LAGOS, July 21 (Reuters) - Nigeria's interbank lending rate rose to around 20 percent, from 5 percent on Thursday, after the central bank sold treasury bills to mop-up excess liquidity and announced plans to sell dollars to businesses.
The interbank rate reflects the level of naira cash liquidity in the banking system.
The central bank said in a notice to commercial lenders on Friday it would sell dollars to manufacturers, airlines, fuel importers and agriculture businesses at a special auction to clear their backlog of foreign exchange obligations.
Traders said the auction and sales of treasury bills left some banks short of liquidity, forcing them to scramble for cash to pay for their purchases on the interbank market.

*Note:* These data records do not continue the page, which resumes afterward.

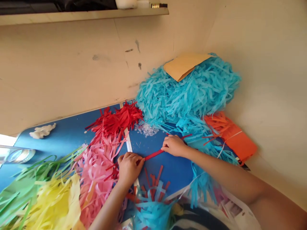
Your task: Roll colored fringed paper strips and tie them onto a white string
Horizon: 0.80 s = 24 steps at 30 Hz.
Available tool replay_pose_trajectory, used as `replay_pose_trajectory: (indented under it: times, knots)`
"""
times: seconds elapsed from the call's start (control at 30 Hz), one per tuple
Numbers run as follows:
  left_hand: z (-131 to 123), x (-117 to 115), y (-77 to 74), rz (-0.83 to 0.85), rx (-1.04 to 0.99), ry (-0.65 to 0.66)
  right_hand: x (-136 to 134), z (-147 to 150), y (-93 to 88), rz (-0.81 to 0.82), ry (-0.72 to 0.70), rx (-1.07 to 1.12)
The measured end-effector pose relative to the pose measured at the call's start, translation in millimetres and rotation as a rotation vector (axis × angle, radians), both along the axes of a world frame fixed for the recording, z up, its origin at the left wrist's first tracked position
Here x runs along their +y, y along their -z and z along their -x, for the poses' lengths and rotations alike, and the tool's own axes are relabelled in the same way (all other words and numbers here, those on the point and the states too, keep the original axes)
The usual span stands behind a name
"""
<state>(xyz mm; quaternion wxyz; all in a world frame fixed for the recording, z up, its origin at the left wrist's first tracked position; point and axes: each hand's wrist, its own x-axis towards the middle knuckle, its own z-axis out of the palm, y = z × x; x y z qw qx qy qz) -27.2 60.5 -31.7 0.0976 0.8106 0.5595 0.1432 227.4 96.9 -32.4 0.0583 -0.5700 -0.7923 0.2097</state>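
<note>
Partly, left hand (130,167) and right hand (175,145) hide a red strip (154,154)

Dull, crinkly paper over a smooth blue tabletop (68,127) with a low sheen.

From where I stand, the turquoise fringe (187,95) looks like thin, matt tissue paper, as do the red fringe (117,119), pink fringe (98,172), yellow fringe (51,199) and green fringe (18,191); the red paper strip (154,155) is just as lustreless, and the orange paper bundle (241,142) smooth where uncut. The folded tan paper (185,65) seems stiffer, matt too. A white wad (43,131) is soft and crumpled, the tumbler (20,155) clear and glossy, glass or plastic, I can't tell. Black sheeting (57,4) shines like plastic; the wall (72,70) is flat-finished and scuffed.
</note>
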Motion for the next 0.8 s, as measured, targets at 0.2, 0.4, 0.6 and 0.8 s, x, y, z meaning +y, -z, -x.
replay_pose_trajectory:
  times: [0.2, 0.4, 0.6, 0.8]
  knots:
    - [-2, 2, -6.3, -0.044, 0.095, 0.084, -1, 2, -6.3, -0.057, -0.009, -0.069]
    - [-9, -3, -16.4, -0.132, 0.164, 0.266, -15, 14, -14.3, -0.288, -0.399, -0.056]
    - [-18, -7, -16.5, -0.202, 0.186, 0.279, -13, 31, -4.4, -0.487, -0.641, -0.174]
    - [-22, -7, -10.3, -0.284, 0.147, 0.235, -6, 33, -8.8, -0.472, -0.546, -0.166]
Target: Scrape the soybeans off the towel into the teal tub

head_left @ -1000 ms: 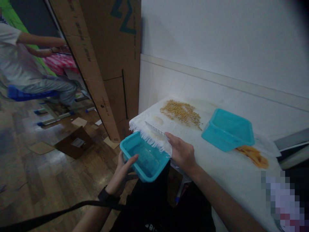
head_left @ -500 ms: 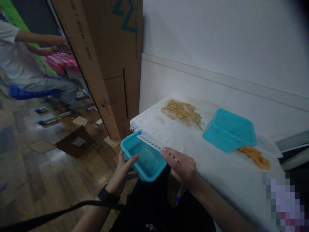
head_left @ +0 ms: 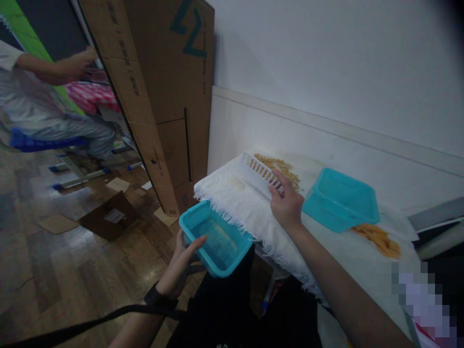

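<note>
My left hand grips the near left rim of a blue plastic basin, its thumb over the edge. The basin is held tilted at the table's front edge, with a thin scatter of pale grains inside. In my right hand is a white slotted plastic strip, fingers closed on its right end. The strip stands over the white cloth, just in front of a pile of yellowish beans, and hides part of the pile. The cloth's fringed edge hangs beside the basin.
A second blue basin stands on the table to the right, beside an orange cloth. A tall cardboard box rises at the left by the white wall. Farther left a seated person works; flattened cardboard lies on the floor.
My right hand has carried the slotted strip from the basin's rim up and away onto the cloth near the beans. The left hand still holds the basin in nearly the same place.
</note>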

That pushed up the cost of borrowing among lenders.
The central bank sold 86.25 billion naira ($283 million)worth of 365-day and 195-day treasury bills on Friday in a bid to reduce excess liquidity following the government's distribution of debt refunds to some states on Monday.
Traders said some banks initially quoted as high as 50 percent for overnight placement but this fell to around 15-20 percent toward the market close.
"We expect the interbank rate to trend down further after results of the special forex auction are announced and more liquidity flows into the market," one currency trader said. ($1 = 304.8000 naira) (Reporting by Oludare Mayowa; editing by Alexis Akwagyiram and Alexander Smith)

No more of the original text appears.